RAW DATA Start Marker

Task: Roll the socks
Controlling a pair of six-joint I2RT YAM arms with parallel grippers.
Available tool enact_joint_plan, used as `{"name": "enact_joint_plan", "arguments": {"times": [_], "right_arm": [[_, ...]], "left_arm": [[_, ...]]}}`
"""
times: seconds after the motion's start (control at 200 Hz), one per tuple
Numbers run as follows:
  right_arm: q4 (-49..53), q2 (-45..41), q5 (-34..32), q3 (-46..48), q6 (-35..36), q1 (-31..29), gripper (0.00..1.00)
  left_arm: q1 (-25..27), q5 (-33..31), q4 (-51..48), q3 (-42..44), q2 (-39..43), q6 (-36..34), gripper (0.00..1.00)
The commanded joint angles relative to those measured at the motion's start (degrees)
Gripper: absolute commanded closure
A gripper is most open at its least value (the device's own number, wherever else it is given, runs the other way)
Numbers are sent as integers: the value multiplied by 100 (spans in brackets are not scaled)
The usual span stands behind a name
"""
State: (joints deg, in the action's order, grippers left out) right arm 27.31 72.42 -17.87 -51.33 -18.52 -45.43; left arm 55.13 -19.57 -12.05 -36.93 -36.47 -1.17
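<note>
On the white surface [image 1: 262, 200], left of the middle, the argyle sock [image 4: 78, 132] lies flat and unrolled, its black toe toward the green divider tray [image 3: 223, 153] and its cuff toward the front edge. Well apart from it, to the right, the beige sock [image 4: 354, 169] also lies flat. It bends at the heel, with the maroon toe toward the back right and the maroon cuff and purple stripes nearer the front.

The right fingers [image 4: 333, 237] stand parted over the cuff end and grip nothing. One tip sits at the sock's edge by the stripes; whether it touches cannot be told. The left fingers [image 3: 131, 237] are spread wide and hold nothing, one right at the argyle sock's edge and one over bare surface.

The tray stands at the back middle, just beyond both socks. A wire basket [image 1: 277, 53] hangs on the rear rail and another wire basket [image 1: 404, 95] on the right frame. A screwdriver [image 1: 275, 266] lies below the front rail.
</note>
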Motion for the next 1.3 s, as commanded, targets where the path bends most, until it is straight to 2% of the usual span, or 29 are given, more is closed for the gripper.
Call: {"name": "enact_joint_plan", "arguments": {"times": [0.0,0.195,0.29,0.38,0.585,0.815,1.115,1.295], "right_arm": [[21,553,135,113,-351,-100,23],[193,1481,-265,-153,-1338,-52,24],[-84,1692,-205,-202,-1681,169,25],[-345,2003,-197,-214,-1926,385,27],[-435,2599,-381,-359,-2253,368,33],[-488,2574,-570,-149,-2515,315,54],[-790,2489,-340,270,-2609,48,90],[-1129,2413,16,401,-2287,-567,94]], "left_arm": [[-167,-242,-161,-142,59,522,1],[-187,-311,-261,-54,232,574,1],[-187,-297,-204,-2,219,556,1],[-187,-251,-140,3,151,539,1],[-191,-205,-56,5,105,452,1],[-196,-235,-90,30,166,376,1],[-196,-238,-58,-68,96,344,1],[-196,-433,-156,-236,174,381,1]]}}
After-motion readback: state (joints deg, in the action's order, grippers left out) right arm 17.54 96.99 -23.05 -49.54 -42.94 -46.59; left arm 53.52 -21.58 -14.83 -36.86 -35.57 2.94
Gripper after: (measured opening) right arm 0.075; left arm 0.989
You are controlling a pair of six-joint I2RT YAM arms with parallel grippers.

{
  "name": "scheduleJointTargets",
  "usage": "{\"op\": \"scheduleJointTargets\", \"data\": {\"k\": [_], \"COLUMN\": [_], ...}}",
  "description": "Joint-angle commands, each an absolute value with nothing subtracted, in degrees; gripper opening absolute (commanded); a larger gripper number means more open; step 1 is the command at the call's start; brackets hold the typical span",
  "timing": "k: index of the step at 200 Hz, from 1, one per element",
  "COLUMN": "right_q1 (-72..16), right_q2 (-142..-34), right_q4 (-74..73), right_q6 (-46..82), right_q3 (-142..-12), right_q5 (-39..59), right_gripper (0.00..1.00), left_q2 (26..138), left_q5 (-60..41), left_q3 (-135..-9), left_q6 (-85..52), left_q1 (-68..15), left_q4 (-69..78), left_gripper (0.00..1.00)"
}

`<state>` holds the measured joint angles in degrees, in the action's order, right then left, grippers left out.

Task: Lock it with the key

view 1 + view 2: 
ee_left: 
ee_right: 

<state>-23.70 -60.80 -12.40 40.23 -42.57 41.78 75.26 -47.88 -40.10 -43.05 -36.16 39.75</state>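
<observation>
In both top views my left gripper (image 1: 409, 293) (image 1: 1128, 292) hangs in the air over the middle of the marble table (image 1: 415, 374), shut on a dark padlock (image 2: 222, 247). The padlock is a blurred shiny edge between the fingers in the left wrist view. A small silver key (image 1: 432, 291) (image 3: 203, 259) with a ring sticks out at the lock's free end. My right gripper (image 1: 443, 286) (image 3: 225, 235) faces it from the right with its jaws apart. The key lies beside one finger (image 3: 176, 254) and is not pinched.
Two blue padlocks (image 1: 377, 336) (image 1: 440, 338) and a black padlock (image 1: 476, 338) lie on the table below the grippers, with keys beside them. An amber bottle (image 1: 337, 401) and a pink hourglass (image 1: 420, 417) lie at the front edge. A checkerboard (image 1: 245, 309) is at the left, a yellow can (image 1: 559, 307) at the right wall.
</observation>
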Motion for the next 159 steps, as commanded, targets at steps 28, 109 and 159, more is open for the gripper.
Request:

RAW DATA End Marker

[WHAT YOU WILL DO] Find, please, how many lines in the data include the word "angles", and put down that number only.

[ANSWER TO THIS EXERCISE] 2